_INSTRUCTIONS FOR THE TASK_
Copy exactly the lines from the start of the data below through the one that carries "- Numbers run", and only those.

_RECORDED DATA_
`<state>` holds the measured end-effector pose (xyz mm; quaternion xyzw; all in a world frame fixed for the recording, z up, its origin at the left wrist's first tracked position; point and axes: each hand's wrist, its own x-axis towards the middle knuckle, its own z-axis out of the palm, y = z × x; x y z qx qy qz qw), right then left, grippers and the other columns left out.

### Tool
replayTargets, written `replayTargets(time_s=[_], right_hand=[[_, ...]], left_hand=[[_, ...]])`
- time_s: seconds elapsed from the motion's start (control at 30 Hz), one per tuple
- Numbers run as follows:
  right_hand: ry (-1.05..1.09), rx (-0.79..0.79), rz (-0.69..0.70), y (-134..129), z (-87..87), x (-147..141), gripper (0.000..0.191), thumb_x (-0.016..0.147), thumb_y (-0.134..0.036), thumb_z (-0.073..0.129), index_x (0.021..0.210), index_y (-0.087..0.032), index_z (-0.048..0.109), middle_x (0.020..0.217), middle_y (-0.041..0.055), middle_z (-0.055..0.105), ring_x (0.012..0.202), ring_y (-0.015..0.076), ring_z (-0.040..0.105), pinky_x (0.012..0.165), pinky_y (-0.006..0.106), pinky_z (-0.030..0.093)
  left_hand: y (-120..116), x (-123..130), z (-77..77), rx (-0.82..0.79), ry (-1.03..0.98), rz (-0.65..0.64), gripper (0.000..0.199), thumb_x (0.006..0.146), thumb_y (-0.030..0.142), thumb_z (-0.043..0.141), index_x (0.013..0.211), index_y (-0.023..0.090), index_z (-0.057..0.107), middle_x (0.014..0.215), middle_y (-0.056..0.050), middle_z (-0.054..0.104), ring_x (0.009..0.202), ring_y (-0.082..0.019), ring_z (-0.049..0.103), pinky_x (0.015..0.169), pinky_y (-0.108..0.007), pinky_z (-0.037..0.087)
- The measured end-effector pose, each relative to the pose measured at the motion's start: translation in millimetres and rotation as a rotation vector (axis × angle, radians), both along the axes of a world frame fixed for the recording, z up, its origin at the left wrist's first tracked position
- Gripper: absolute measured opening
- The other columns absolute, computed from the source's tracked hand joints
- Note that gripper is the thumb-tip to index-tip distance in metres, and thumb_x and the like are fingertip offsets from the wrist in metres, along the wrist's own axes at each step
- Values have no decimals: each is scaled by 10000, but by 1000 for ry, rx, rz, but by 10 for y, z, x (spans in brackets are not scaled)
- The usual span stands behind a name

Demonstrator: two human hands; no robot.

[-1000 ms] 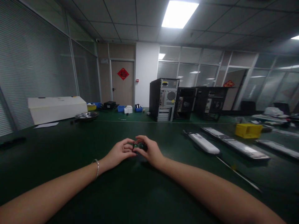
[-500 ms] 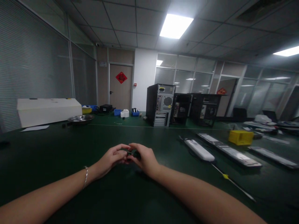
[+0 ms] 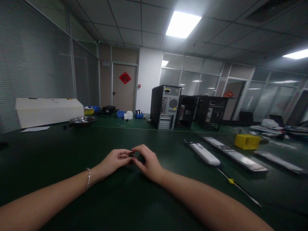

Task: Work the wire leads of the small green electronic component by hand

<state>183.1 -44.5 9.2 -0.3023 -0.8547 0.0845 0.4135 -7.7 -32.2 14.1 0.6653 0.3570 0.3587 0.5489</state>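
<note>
Left hand [image 3: 117, 158], fingers straighter than half a second ago, pinches a small dark part [image 3: 132, 154], near centre; right hand [image 3: 150, 163], thumb and forefinger arched, clamps the same part, so the grip shifts without release. Far left, red diamond door sign [image 3: 125, 78] reads "福"; far right, red decoration [image 3: 228, 94], illegible.

Left hand [image 3: 118, 158] and right hand [image 3: 149, 163] pinch small dark part [image 3: 132, 154] over green table [image 3: 130, 202]; computer tower [image 3: 166, 107] stands beyond.
</note>
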Motion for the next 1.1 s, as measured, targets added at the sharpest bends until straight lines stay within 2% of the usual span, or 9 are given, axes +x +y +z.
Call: replayTargets(time_s=[0.2, 0.43, 0.63, 0.9, 1.0, 1.1], right_hand=[[32, -41, -14, 46, -50, -23, 241, 840, -189, 527, 1078, -224, 526, 1020, 49, 548, 935, 162, 541, 803, 281, 450], [-7, -120, -70, 137, -116, -6, 209, 858, -235, 516, 1059, -226, 576, 983, 40, 583, 902, 164, 562, 806, 297, 453], [-14, -179, -55, 181, -176, 2, 247, 821, -206, 544, 1067, -230, 563, 998, 32, 611, 912, 173, 578, 795, 302, 464], [142, -319, -53, 128, -188, -22, 403, 752, -164, 587, 1117, -229, 429, 926, 7, 622, 809, 150, 597, 737, 283, 475], [177, -331, -40, 130, -193, -17, 384, 752, -179, 593, 1097, -224, 430, 914, 7, 616, 806, 150, 597, 736, 284, 476], [208, -333, -30, 161, -193, -16, 304, 761, -204, 596, 1038, -205, 472, 906, 15, 602, 820, 150, 592, 745, 282, 476]], left_hand=[[-14, 17, -22, 86, 103, -18, 289, 764, 254, 614, 1031, 143, 614, 986, -70, 674, 934, -221, 624, 831, -343, 483], [-13, 20, -42, 215, 147, 72, 294, 792, 354, 569, 1028, 177, 565, 959, -50, 654, 939, -207, 604, 826, -326, 466], [-65, 13, 4, 386, 301, 144, 289, 770, 406, 572, 956, 189, 610, 892, -42, 650, 852, -222, 595, 757, -323, 459], [-88, 16, 32, 486, 398, 118, 276, 801, 404, 543, 951, 186, 619, 888, -44, 641, 796, -207, 581, 688, -290, 438], [-92, 15, 36, 485, 416, 106, 278, 810, 407, 535, 970, 194, 613, 910, -44, 638, 789, -207, 583, 663, -284, 433], [-95, 31, 16, 493, 379, 100, 273, 841, 387, 493, 1019, 208, 595, 958, -45, 630, 849, -209, 577, 713, -291, 437]])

_RESPONSE AREA_
`<state>` holds the measured end-effector pose (xyz mm; quaternion xyzw; all in a world frame fixed for the recording, z up, its origin at the left wrist's first tracked position; point and axes: each hand's wrist, its own x-axis towards the middle knuckle, its own z-axis out of the palm, y = z × x; x y z qx qy qz qw), right then left, grippers and the other columns left out.

### Tool
replayTargets, written `replayTargets(time_s=[_], right_hand=[[_, ...]], left_hand=[[_, ...]])`
- time_s: seconds elapsed from the motion's start (control at 30 Hz), one per tuple
- Numbers run as follows:

The requested output has been produced.